THE TASK =
Word for word, copy each record that comes after this.

── INPUT RECORDS ──

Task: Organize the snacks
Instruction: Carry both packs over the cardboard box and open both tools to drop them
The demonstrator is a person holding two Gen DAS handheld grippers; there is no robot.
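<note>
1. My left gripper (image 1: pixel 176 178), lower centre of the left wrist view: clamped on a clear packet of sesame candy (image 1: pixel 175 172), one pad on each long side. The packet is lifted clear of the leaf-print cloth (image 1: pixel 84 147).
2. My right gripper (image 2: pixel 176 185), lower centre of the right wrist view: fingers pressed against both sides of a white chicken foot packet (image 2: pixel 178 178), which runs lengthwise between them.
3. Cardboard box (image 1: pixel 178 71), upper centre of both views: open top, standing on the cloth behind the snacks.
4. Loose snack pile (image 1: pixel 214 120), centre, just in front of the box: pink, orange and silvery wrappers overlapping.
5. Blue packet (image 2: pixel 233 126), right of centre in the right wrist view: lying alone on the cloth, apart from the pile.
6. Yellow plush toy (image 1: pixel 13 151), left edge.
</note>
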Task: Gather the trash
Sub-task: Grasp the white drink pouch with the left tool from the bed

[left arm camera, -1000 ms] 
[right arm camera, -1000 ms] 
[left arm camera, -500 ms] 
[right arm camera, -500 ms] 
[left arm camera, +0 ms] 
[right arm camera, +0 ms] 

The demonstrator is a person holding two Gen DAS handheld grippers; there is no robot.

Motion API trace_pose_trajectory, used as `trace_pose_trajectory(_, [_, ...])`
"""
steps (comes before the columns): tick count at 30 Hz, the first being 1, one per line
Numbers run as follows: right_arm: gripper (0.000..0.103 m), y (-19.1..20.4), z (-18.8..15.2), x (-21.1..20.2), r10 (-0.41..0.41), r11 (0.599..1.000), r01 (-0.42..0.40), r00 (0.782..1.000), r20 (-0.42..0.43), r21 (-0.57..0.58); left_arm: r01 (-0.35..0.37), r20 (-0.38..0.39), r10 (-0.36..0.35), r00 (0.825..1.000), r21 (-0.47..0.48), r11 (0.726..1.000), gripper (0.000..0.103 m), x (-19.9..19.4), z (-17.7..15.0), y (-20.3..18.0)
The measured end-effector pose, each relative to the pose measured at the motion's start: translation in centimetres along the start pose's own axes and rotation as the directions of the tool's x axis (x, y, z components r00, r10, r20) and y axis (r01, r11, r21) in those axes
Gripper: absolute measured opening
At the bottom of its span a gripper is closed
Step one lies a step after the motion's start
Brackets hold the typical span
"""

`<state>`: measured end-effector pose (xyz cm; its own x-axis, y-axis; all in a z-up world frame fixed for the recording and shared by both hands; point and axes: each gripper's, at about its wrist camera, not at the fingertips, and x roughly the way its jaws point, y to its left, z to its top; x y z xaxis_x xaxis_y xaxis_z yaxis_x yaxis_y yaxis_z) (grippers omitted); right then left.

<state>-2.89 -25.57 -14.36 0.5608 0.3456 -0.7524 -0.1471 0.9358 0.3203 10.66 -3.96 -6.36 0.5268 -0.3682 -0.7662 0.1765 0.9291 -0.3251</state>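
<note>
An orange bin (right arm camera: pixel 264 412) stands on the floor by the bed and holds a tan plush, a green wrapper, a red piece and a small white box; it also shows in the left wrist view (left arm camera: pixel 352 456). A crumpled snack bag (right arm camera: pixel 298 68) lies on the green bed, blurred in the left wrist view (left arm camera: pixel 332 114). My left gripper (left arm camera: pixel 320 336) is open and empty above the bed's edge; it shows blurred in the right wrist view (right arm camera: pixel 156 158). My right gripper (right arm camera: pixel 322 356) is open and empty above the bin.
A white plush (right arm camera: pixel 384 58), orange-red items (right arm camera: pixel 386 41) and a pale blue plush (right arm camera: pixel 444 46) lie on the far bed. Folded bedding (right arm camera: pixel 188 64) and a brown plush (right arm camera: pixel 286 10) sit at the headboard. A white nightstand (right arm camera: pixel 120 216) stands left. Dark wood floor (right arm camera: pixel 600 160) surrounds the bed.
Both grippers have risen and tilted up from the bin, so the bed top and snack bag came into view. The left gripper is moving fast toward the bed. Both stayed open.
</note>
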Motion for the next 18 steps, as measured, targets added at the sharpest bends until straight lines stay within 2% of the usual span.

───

OUTPUT BELOW =
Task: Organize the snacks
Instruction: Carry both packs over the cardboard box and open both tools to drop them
The demonstrator is a person holding two Gen DAS handheld grippers; there is no robot.
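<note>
1. My left gripper (image 1: pixel 176 178), lower centre of the left wrist view: clamped on a clear packet of sesame candy (image 1: pixel 175 172), one pad on each long side. The packet is lifted clear of the leaf-print cloth (image 1: pixel 84 147).
2. My right gripper (image 2: pixel 176 185), lower centre of the right wrist view: fingers pressed against both sides of a white chicken foot packet (image 2: pixel 178 178), which runs lengthwise between them.
3. Cardboard box (image 1: pixel 178 71), upper centre of both views: open top, standing on the cloth behind the snacks.
4. Loose snack pile (image 1: pixel 214 120), centre, just in front of the box: pink, orange and silvery wrappers overlapping.
5. Blue packet (image 2: pixel 233 126), right of centre in the right wrist view: lying alone on the cloth, apart from the pile.
6. Yellow plush toy (image 1: pixel 13 151), left edge.
</note>
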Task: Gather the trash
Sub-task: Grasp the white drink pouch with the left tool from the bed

[left arm camera, -1000 ms] 
[right arm camera, -1000 ms] 
[left arm camera, -500 ms] 
[right arm camera, -500 ms] 
[left arm camera, +0 ms] 
[right arm camera, +0 ms] 

The demonstrator is a person holding two Gen DAS handheld grippers; there is no robot.

Motion API trace_pose_trajectory, used as `trace_pose_trajectory(_, [_, ...])`
"""
steps (comes before the columns): tick count at 30 Hz, the first being 1, one per line
Numbers run as follows: right_arm: gripper (0.000..0.103 m), y (-19.1..20.4), z (-18.8..15.2), x (-21.1..20.2), r10 (-0.41..0.41), r11 (0.599..1.000), r01 (-0.42..0.40), r00 (0.782..1.000), r20 (-0.42..0.43), r21 (-0.57..0.58); left_arm: r01 (-0.35..0.37), r20 (-0.38..0.39), r10 (-0.36..0.35), r00 (0.825..1.000), r21 (-0.47..0.48), r11 (0.726..1.000), gripper (0.000..0.103 m), x (-19.9..19.4), z (-17.7..15.0), y (-20.3..18.0)
The measured end-effector pose, each relative to the pose measured at the motion's start: translation in centimetres along the start pose's own axes and rotation as the directions of the tool's x axis (x, y, z components r00, r10, r20) and y axis (r01, r11, r21) in those axes
Gripper: absolute measured opening
At the bottom of its span a gripper is closed
Step one lies a step after the motion's start
Brackets hold the typical span
"""

`<state>`: measured end-effector pose (xyz cm; its own x-axis, y-axis; all in a z-up world frame fixed for the recording and shared by both hands; point and axes: each gripper's, at about its wrist camera, not at the fingertips, and x roughly the way its jaws point, y to its left, z to its top; x y z xaxis_x xaxis_y xaxis_z yaxis_x yaxis_y yaxis_z) (grippers omitted); right then left.

<state>-2.89 -25.57 -14.36 0.5608 0.3456 -0.7524 -0.1471 0.9358 0.3203 10.66 -3.96 -6.36 0.5268 -0.3682 -0.7662 0.1765 0.9291 -0.3251</state>
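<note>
An orange bin (right arm camera: pixel 264 412) stands on the floor by the bed and holds a tan plush, a green wrapper, a red piece and a small white box; it also shows in the left wrist view (left arm camera: pixel 352 456). A crumpled snack bag (right arm camera: pixel 298 68) lies on the green bed, blurred in the left wrist view (left arm camera: pixel 332 114). My left gripper (left arm camera: pixel 320 336) is open and empty above the bed's edge; it shows blurred in the right wrist view (right arm camera: pixel 156 158). My right gripper (right arm camera: pixel 322 356) is open and empty above the bin.
A white plush (right arm camera: pixel 384 58), orange-red items (right arm camera: pixel 386 41) and a pale blue plush (right arm camera: pixel 444 46) lie on the far bed. Folded bedding (right arm camera: pixel 188 64) and a brown plush (right arm camera: pixel 286 10) sit at the headboard. A white nightstand (right arm camera: pixel 120 216) stands left. Dark wood floor (right arm camera: pixel 600 160) surrounds the bed.
Both grippers have risen and tilted up from the bin, so the bed top and snack bag came into view. The left gripper is moving fast toward the bed. Both stayed open.
</note>
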Motion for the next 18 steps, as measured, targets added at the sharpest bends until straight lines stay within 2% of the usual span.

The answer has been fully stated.